In Lawrence, Wolfe’s son William attended Bishop Seabury Academy, where he played football. William is now in his first year at Sewanee: The University of the South, and his parents are adjusting to life as empty-nesters.
Wolfe sits on the board of trustees at Bishop Seabury and helped the school, which has students of various faiths, develop an Episcopal identity, said Don Schawang, head of school.
“He is just one of the most kind, thoughtful and encouraging people I have ever met,” Schawang said. “And he is just a sense of strength and stability.”
When he’s not traveling or behind the pulpit, Wolfe enjoys writing poetry, being outdoors and collecting old prayer books. Of all the characters in the Bible, Wolfe most sympathizes with the Apostle Paul, largely because of the letters Paul would write to encourage congregations in faraway lands.
“He was wanting them to stay engaged, steadfast and to remind the community to care for the poorest of people,” Wolfe said.
At meetings, Wolfe is the first to offer solutions and the last to leave, Bingham said.
“He grasps a situation, internalizes it immediately and comes up with visionary stuff,” Bingham said of Wolfe.
Throughout his career, Wolfe has seen a lot of his work as that of bridge builder.
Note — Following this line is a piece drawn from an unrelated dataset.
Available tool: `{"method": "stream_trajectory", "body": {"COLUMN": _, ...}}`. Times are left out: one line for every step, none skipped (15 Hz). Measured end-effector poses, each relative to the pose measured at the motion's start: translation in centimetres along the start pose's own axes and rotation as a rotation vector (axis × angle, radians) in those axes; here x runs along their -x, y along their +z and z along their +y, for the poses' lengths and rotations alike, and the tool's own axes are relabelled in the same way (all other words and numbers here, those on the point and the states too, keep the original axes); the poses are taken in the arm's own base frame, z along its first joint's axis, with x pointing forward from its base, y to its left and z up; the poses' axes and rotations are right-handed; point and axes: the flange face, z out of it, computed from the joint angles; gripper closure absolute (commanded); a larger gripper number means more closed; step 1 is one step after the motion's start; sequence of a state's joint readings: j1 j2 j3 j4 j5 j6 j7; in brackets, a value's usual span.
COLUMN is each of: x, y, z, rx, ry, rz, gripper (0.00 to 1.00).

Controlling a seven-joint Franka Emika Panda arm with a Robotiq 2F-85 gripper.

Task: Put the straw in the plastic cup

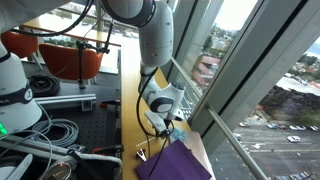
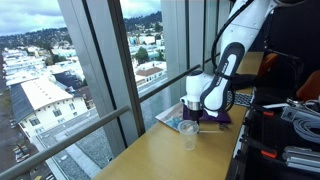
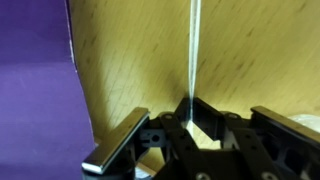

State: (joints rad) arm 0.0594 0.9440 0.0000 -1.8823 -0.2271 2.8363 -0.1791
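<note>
In the wrist view my gripper [image 3: 190, 106] is shut on a thin clear straw [image 3: 194, 50], which runs straight away from the jaws over the wooden table. In an exterior view the gripper [image 2: 193, 112] hangs just above a small clear plastic cup [image 2: 188, 135] that stands upright on the table near the window. The gripper also shows in an exterior view [image 1: 163, 108], low over the table's window edge. The straw is too thin to make out in both exterior views. The cup does not show in the wrist view.
A purple mat [image 3: 35, 80] lies on the wooden table [image 2: 170, 160] beside the gripper, also seen in an exterior view [image 1: 175, 160]. Tall window glass and a rail [image 2: 100, 125] run close along the table. Cables and equipment [image 1: 50, 135] crowd the side away from the window.
</note>
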Motion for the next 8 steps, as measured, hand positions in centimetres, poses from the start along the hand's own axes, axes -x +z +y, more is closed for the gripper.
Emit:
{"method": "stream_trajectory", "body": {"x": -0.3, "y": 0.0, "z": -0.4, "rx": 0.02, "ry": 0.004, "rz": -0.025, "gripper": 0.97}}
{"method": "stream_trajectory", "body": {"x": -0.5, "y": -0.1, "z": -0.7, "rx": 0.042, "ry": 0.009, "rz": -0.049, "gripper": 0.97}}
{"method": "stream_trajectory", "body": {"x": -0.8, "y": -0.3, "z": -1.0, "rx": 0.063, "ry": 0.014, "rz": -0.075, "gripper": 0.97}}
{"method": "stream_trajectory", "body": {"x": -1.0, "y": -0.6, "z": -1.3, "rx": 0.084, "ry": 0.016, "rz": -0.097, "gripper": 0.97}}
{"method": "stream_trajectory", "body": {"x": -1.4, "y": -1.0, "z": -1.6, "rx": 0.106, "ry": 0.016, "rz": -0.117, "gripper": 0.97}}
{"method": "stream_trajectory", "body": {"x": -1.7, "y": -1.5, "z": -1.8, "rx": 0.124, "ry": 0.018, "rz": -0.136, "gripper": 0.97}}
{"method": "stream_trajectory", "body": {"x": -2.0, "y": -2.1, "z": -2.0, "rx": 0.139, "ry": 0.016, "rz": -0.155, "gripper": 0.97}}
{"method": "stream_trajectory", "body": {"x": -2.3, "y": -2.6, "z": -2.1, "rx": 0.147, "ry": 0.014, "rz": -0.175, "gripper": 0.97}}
His church is one that embraces diversity, welcoming unwed mothers, divorced people, gays, lesbians and transgenders.
“That kind of inclusivity is very much at the core of the gospel,” Wolfe said. “We don’t ask what would Jesus do; we look at what he did.”
The church is growing in Haiti, Ecuador and among Hispanic communities in the United States. Within the Kansas diocese, Wolfe said, more than $1 million has been raised for medical care in Kenya. There is also a program in Wichita to help refugees from Myanmar.
Shortly after arriving to Kansas, Bingham said, Wolfe was able to reach a friendly settlement with a church that left because of differing views on homosexuality.
“He is excellent at reconciliation,” Bingham said.
His work extends beyond bridging difference between suburban Johnson County and southwest Kansas to the Archbishop of England and the churches in culturally conservative Africa.
“He’s done a lot of great work here in Kansas, nationally and internationally,” Bingham said.
No different from many other religious groups, the Episcopal Church has had to find ways to thrive in a world that is politically polarized, in rough economic times and declining in church membership.
Of all those challenges, Wolfe said the most pressing is introducing the next generation to the Christian faith.
“In a time when the culture is yelling, the church is whispering,” Wolfe said.